The Washington-based group’s seasonally adjusted measures on consumer requests for a loan to buy a home and to refinance an existing one rose 2.0 percent to 340.5 in the week ended Nov. 30. This was the strongest reading since 346.7 in the week of Oct. 5.
Interest rates on 30-year, fixed-rate “conforming” mortgages with balances of $453,100 or less, averaged 5.08 percent last week, which the lowest since the week of Oct. 5. They averaged 5.12 percent the prior week.
Interest rates on other types of home loans MBA tracks were mixed from the previous week.
Mortgage rates have fallen in step with lower U.S. Treasury yields on worries about slowing economic growth and trade tension between China and the United States, the world’s two biggest economies.

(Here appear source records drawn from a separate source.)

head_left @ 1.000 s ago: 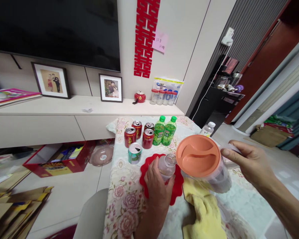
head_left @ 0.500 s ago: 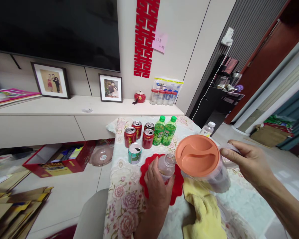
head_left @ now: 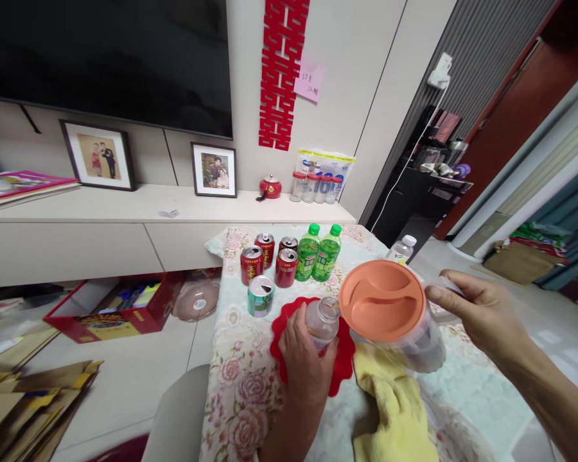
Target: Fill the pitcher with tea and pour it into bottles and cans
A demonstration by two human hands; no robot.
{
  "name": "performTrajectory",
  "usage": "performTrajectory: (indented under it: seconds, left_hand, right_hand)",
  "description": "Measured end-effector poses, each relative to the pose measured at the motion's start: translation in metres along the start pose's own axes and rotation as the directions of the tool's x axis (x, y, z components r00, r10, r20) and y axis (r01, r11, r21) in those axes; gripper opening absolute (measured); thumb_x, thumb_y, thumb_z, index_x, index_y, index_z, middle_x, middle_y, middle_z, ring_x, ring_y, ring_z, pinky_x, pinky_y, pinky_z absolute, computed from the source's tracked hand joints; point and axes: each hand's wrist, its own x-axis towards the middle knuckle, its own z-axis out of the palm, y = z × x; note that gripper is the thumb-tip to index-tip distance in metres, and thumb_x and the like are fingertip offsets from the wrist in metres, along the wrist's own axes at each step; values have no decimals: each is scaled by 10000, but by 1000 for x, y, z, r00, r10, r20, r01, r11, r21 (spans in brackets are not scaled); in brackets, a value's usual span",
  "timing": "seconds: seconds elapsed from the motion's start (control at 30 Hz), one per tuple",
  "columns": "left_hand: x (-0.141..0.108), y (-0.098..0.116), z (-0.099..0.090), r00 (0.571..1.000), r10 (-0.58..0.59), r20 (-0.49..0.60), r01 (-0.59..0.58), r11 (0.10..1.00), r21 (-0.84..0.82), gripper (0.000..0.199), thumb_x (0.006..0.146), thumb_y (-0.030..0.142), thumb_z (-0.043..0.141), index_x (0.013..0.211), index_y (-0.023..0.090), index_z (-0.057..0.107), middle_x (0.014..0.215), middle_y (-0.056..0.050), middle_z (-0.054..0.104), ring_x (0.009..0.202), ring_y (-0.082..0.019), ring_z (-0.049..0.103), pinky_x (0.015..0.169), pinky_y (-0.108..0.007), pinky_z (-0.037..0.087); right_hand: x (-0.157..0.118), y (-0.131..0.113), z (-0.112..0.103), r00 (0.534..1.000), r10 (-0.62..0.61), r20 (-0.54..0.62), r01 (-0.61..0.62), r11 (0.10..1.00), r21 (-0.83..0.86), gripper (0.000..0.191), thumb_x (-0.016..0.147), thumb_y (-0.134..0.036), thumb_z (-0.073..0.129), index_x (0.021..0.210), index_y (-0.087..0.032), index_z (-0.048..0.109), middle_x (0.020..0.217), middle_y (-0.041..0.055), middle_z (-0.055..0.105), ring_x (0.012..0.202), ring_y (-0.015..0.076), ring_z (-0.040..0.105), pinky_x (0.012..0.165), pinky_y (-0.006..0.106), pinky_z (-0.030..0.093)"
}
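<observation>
My left hand [head_left: 303, 353] is wrapped round a clear bottle [head_left: 324, 321] that has no cap, over a red scalloped mat [head_left: 343, 366]. In my right hand [head_left: 481, 311] is the handle of a clear pitcher [head_left: 426, 346] with an orange lid [head_left: 383, 300]. The pitcher tilts left, its lid edge close beside the bottle's mouth. Dark liquid seems to show through its wall; whether any flows out I cannot make out. Below the pitcher lies a crumpled yellow towel [head_left: 395, 410].
Several red cans [head_left: 252, 264], a teal can [head_left: 261, 296] and two green bottles [head_left: 326, 256] stand at the table's far side. A white-capped bottle [head_left: 401, 249] is behind the pitcher. A grey chair [head_left: 180, 417] borders the flowered tablecloth [head_left: 236, 410] on the left.
</observation>
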Motion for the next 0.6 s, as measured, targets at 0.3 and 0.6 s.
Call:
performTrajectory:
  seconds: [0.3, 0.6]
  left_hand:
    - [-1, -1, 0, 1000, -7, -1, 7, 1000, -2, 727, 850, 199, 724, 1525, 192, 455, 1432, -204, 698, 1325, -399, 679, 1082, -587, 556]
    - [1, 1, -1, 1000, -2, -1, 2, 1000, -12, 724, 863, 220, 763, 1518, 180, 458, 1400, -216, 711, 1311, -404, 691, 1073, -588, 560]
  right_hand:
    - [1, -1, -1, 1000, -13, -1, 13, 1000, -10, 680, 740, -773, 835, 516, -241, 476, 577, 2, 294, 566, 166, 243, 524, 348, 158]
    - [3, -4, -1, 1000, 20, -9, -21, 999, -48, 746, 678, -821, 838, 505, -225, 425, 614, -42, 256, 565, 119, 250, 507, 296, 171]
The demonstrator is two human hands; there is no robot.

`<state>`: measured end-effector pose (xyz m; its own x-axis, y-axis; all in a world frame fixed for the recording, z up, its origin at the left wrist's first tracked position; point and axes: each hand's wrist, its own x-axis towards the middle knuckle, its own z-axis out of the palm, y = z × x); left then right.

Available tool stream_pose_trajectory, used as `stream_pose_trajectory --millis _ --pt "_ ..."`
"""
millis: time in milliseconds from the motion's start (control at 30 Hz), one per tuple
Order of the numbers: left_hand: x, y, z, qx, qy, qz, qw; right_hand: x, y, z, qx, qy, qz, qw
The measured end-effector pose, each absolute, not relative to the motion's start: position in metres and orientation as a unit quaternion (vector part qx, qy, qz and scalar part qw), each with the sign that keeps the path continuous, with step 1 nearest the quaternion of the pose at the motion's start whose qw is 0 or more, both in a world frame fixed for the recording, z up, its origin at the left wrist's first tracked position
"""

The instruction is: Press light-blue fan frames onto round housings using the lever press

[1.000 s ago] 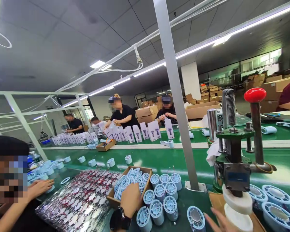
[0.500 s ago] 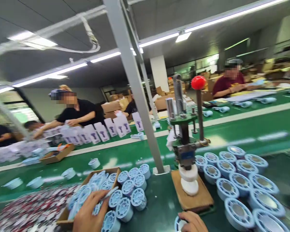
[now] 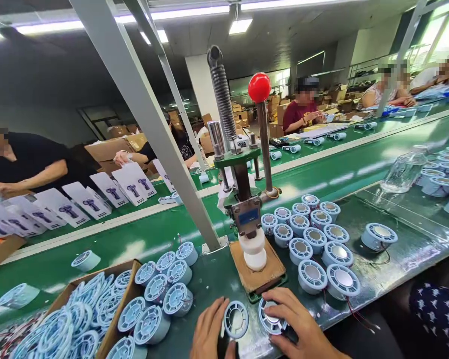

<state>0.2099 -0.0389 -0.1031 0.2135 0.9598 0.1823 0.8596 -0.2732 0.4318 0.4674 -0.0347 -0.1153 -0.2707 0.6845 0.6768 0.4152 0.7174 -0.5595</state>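
My left hand (image 3: 209, 331) holds a thin light-blue grille ring (image 3: 236, 319) upright at the bench's near edge. My right hand (image 3: 297, 324) grips a round light-blue fan housing (image 3: 270, 319) just beside that ring. Both sit directly in front of a small hand press (image 3: 247, 199) with a red knob (image 3: 259, 87), a spring column and white round dies, mounted on a brown board (image 3: 260, 274). A cardboard box (image 3: 130, 271) full of loose grille rings lies to the left. Several finished fan housings (image 3: 314, 244) stand to the right of the press.
A slanted grey frame post (image 3: 149, 124) rises left of the press. Beyond it runs a green conveyor belt (image 3: 134, 239) carrying a few blue parts. Other people work across the line with white product cartons (image 3: 108, 189). A clear bottle (image 3: 404, 172) stands far right.
The view has swung right and down. My left hand left the box of rings and now holds one ring in front of the press; my right hand lifted a fan housing beside it.
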Motion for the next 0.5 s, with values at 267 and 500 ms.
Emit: stream_pose_trajectory --millis 267,500 --pt "0.240 -0.039 -0.089 0.755 0.613 0.156 0.171 0.461 -0.040 -0.112 -0.363 -0.763 0.141 0.516" --pt "0.245 -0.045 -0.096 0.704 0.673 0.197 0.111 0.460 -0.046 -0.125 -0.396 -0.765 0.114 0.496"
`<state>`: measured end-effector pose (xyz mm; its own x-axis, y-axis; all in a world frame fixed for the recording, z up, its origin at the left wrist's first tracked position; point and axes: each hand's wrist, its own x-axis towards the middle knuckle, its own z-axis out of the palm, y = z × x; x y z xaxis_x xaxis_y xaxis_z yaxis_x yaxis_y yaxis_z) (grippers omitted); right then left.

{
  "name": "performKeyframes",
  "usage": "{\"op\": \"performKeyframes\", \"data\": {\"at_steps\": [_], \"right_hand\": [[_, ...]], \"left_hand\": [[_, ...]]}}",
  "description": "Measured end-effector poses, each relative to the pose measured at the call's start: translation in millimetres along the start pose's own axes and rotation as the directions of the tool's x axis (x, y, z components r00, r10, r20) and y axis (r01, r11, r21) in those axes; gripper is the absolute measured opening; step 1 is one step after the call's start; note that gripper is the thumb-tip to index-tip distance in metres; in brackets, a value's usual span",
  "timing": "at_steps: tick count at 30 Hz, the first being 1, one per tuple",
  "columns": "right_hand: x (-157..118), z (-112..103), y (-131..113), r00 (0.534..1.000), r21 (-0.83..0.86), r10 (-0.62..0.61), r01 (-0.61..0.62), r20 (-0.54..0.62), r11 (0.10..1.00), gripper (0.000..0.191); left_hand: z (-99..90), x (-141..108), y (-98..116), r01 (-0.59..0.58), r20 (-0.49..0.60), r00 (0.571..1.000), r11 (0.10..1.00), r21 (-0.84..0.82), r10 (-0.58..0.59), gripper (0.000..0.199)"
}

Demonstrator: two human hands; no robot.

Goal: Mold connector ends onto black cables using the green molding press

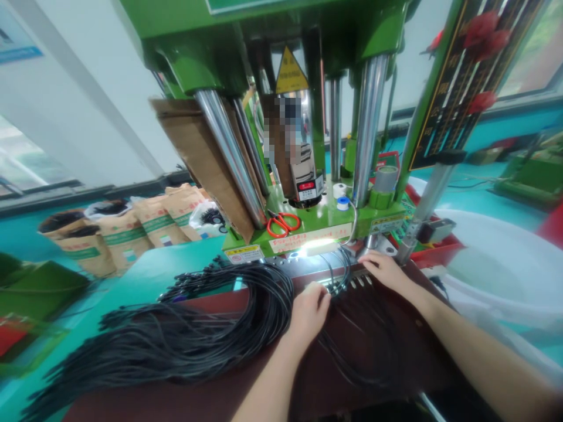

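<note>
My left hand is at the front edge of a metal mould plate, beside a row of thin cables. Its fingers are curled and pressed together; what lies under them is hidden. To the right, my right hand touches the plate's right end near several small metal pieces. Thumb and fingers are drawn together there, and anything between them is too small to make out. A large bundle of black cables lies left of my left hand. More dark cables hang down between my arms.
A green press with steel columns rises over the plate. Red-handled scissors and a blue-and-white tape roll lie on its base. Cardboard leans at left. Paper sacks and a white tub stand around.
</note>
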<state>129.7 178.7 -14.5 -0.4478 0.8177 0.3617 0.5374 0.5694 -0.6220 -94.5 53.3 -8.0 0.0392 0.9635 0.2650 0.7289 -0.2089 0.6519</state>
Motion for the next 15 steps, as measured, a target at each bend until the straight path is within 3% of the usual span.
{"op": "performKeyframes", "data": {"at_steps": [15], "right_hand": [[-1.1, 2.1, 4.1, 1.000, 0.002, -0.004, 0.004, -0.010, 1.000, 0.021]], "left_hand": [[2.5, -0.1, -2.7, 0.006, 0.015, 1.000, 1.000, 0.029, -0.007, 0.012]]}}
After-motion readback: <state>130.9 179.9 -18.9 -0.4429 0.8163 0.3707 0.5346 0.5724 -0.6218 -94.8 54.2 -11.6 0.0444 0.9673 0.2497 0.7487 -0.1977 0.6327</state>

“Treasury rates continued to slide last week, driven mainly by concerns over slowing global economic growth and U.S. and China trade uncertainty,” Joel Kan, MBA’s associate vice president of economic and industry forecasting, said in a statement.
On Tuesday, benchmark 10-year Treasury note yield US10YT=RR fell to 2.885 percent, its lowest level since Sept. 7.
U.S. financial markets are closed on Wednesday for a national day of mourning for former U.S. President George W.H. Bush who died last Friday.
MBA’s seasonally adjusted measure on mortgage refinancing rose 6.2 percent to 836.4 last week, rising further above a near 18-year trough reached in the week of Nov. 16.
The group’s seasonally adjusted index on loan applications to buy a home, which is seen as a proxy on future housing activity, edged up 0.8 percent to 249.9.
Separately, the average loan size for purchase applications fell to $298,000, the lowest amount since December 2017 last week from $313,000.
“This is perhaps an indication that there are fewer jumbo borrowers, or maybe first-time buyers are having better success reaching the market as we close out the year,” Kan said.